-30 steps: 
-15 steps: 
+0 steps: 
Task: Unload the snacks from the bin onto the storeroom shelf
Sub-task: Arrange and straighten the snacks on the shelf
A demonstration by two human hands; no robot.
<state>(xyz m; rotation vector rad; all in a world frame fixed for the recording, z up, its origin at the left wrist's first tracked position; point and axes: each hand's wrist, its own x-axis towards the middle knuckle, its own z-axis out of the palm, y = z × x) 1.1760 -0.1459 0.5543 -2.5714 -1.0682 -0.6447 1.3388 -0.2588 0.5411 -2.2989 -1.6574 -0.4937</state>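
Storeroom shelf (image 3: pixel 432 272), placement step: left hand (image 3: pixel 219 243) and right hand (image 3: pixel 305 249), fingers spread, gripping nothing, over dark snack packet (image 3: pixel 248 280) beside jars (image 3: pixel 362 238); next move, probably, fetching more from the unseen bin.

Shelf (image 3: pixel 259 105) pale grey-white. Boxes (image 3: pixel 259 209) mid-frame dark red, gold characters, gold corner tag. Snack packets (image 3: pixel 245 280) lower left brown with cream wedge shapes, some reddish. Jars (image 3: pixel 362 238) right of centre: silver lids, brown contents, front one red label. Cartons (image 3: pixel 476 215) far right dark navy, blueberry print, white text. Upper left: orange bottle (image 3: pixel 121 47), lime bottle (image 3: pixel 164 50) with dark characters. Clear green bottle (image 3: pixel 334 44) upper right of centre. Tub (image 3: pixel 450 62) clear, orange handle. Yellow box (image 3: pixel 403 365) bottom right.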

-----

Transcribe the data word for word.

Response to the exercise:
-30 steps: 
-15 steps: 
+0 steps: 
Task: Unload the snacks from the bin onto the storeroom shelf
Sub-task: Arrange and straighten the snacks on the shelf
A demonstration by two human hands; no robot.
<state>(xyz m; rotation vector rad; all in a world frame fixed for the recording, z up, its origin at the left wrist's first tracked position; point and axes: each hand's wrist, its own x-axis towards the middle knuckle, its own z-axis out of the palm, y = z × x) 1.1760 -0.1459 0.5543 -2.5714 -1.0682 -0.6447 1.3388 -0.2588 0.5411 -2.2989 -1.6574 -0.4937</state>
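Storeroom shelf (image 3: pixel 432 272), placement step: left hand (image 3: pixel 219 243) and right hand (image 3: pixel 305 249), fingers spread, gripping nothing, over dark snack packet (image 3: pixel 248 280) beside jars (image 3: pixel 362 238); next move, probably, fetching more from the unseen bin.

Shelf (image 3: pixel 259 105) pale grey-white. Boxes (image 3: pixel 259 209) mid-frame dark red, gold characters, gold corner tag. Snack packets (image 3: pixel 245 280) lower left brown with cream wedge shapes, some reddish. Jars (image 3: pixel 362 238) right of centre: silver lids, brown contents, front one red label. Cartons (image 3: pixel 476 215) far right dark navy, blueberry print, white text. Upper left: orange bottle (image 3: pixel 121 47), lime bottle (image 3: pixel 164 50) with dark characters. Clear green bottle (image 3: pixel 334 44) upper right of centre. Tub (image 3: pixel 450 62) clear, orange handle. Yellow box (image 3: pixel 403 365) bottom right.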

No other output was requested.